── INFORMATION SUPPLIED

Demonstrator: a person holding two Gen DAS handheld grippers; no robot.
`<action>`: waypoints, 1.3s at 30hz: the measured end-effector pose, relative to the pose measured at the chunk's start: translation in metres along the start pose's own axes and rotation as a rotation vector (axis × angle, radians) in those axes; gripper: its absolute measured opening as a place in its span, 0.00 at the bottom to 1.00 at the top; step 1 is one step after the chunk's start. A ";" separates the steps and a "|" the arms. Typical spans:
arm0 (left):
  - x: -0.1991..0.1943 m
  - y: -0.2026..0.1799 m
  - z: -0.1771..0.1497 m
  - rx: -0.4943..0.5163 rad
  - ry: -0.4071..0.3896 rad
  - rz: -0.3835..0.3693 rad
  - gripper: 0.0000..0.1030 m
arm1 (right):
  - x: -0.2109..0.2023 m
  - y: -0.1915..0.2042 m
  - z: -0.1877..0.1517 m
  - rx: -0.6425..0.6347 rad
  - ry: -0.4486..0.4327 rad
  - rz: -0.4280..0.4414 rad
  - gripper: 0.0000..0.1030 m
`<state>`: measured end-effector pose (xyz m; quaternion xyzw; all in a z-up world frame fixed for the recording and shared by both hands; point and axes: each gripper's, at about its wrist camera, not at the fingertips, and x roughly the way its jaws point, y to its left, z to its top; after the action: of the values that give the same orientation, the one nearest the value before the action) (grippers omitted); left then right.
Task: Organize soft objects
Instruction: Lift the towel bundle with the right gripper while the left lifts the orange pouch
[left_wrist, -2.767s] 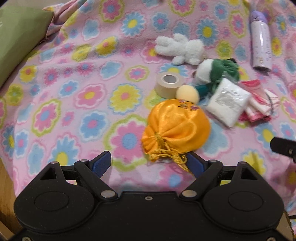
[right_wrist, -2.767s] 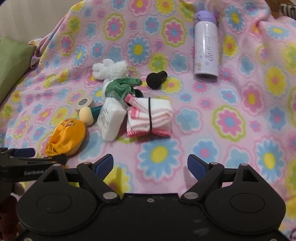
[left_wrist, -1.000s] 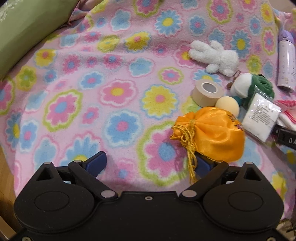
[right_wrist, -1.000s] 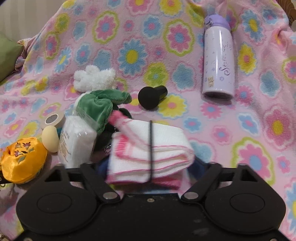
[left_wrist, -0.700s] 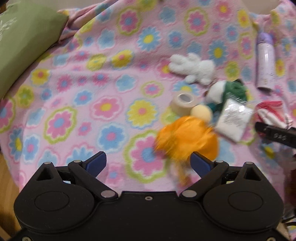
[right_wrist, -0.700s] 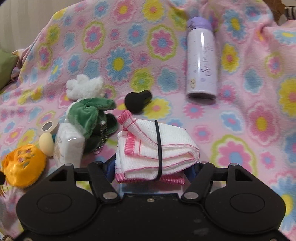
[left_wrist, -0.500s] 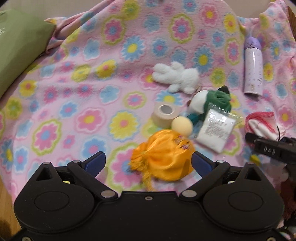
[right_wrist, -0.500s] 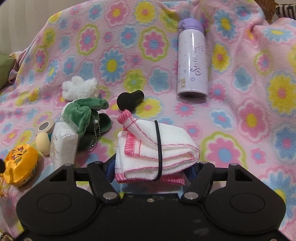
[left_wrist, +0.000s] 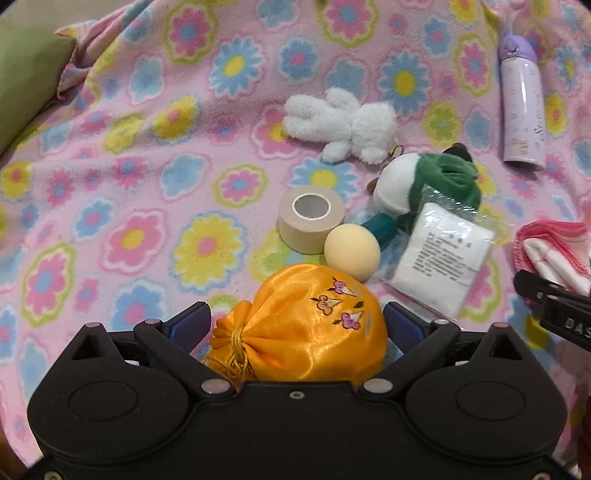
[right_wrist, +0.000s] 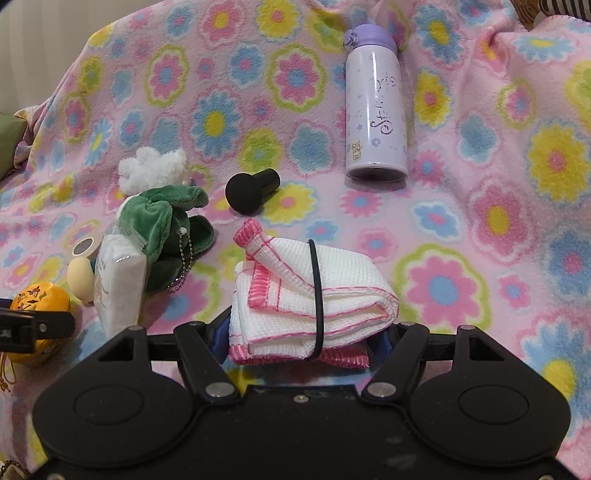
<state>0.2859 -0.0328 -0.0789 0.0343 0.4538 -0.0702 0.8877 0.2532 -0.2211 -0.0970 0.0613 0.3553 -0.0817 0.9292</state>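
Note:
An orange satin pouch (left_wrist: 306, 332) lies on the flowered blanket between the fingers of my left gripper (left_wrist: 295, 325), which is open around it; its blue pads stand a little apart from the pouch's sides. My right gripper (right_wrist: 299, 339) is shut on a folded white cloth with pink edging and a black band (right_wrist: 314, 291). The cloth also shows at the right edge of the left wrist view (left_wrist: 550, 251). The pouch shows at the far left of the right wrist view (right_wrist: 40, 299).
On the blanket lie a white plush bunny (left_wrist: 343, 123), a green and white plush (left_wrist: 424, 181), a tape roll (left_wrist: 310, 218), a cream sponge ball (left_wrist: 352, 251), a packet of white pads (left_wrist: 441, 254), a black knob (right_wrist: 249, 190) and a lilac bottle (right_wrist: 375, 107). A green cushion (left_wrist: 26, 81) lies at the left.
My left gripper has moved forward so that the orange pouch now sits between its open fingers. My right gripper took hold of the cloth a second ago and still holds it.

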 end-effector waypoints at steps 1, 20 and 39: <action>0.003 0.000 0.000 -0.004 0.008 0.001 0.94 | 0.000 0.000 0.000 0.000 0.000 0.000 0.68; -0.014 0.009 -0.001 -0.061 -0.013 -0.063 0.80 | -0.016 0.003 0.004 0.000 -0.004 0.005 0.68; -0.138 -0.002 -0.032 0.000 -0.181 -0.129 0.80 | -0.150 0.003 -0.005 0.029 -0.110 0.101 0.68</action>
<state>0.1798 -0.0179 0.0142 -0.0015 0.3729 -0.1302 0.9187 0.1404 -0.2010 -0.0005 0.0883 0.2988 -0.0431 0.9493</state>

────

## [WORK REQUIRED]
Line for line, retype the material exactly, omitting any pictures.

## [EXERCISE RESPONSE]
Demonstrator: a person holding two Gen DAS handheld grippers; no robot.
`<action>`: waypoints, 1.3s at 30hz: the measured end-effector pose, relative to the pose measured at the chunk's start: translation in metres along the start pose's own axes and rotation as a rotation vector (axis × angle, radians) in those axes; gripper: its absolute measured opening as a place in its span, 0.00 at the bottom to 1.00 at the top; step 1 is one step after the chunk's start. A ";" separates the steps and a "|" the arms. Typical spans:
arm0 (left):
  - x: -0.1991..0.1943 m
  - y: -0.2026..0.1799 m
  - z: -0.1771..0.1497 m
  - rx: -0.4943..0.5163 rad
  - ry: -0.4071..0.3896 rad
  - rz: -0.3835..0.3693 rad
  - gripper: 0.0000..0.1030 m
arm1 (right):
  - x: -0.2109..0.2023 m
  - y: -0.1915..0.2042 m
  - z: -0.1877..0.1517 m
  - rx: -0.6425..0.6347 rad
  - ry: -0.4486..0.4327 rad
  - rz: -0.4280..0.4414 rad
  - gripper: 0.0000..0.1030 m
`<state>`: measured end-effector pose (xyz m; quaternion xyzw; all in a z-up world frame fixed for the recording and shared by both hands; point and axes: each gripper's, at about its wrist camera, not at the fingertips, and x roughly the way its jaws point, y to its left, z to its top; after the action: of the values that give the same orientation, the one nearest the value before the action) (grippers omitted); left then right.
Task: Organize soft objects
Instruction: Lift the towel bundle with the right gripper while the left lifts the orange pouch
[left_wrist, -2.767s] 
[right_wrist, -2.767s] 
[left_wrist, -1.000s] 
[right_wrist, -1.000s] 
[left_wrist, -0.700s] 
[right_wrist, -0.700s] 
[left_wrist, -0.500s] 
[right_wrist, -0.500s] 
[left_wrist, +0.000s] 
[right_wrist, +0.000s] 
<state>0.2859 -0.0328 -0.0789 0.0343 0.4538 -0.0702 0.8877 0.2532 -0.2211 -0.0970 0.0613 0.3553 -0.0817 0.9292</state>
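Note:
An orange satin pouch (left_wrist: 306, 332) lies on the flowered blanket between the fingers of my left gripper (left_wrist: 295, 325), which is open around it; its blue pads stand a little apart from the pouch's sides. My right gripper (right_wrist: 299, 339) is shut on a folded white cloth with pink edging and a black band (right_wrist: 314, 291). The cloth also shows at the right edge of the left wrist view (left_wrist: 550, 251). The pouch shows at the far left of the right wrist view (right_wrist: 40, 299).
On the blanket lie a white plush bunny (left_wrist: 343, 123), a green and white plush (left_wrist: 424, 181), a tape roll (left_wrist: 310, 218), a cream sponge ball (left_wrist: 352, 251), a packet of white pads (left_wrist: 441, 254), a black knob (right_wrist: 249, 190) and a lilac bottle (right_wrist: 375, 107). A green cushion (left_wrist: 26, 81) lies at the left.
My left gripper has moved forward so that the orange pouch now sits between its open fingers. My right gripper took hold of the cloth a second ago and still holds it.
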
 end-effector waypoints at steps 1, 20 and 39: <action>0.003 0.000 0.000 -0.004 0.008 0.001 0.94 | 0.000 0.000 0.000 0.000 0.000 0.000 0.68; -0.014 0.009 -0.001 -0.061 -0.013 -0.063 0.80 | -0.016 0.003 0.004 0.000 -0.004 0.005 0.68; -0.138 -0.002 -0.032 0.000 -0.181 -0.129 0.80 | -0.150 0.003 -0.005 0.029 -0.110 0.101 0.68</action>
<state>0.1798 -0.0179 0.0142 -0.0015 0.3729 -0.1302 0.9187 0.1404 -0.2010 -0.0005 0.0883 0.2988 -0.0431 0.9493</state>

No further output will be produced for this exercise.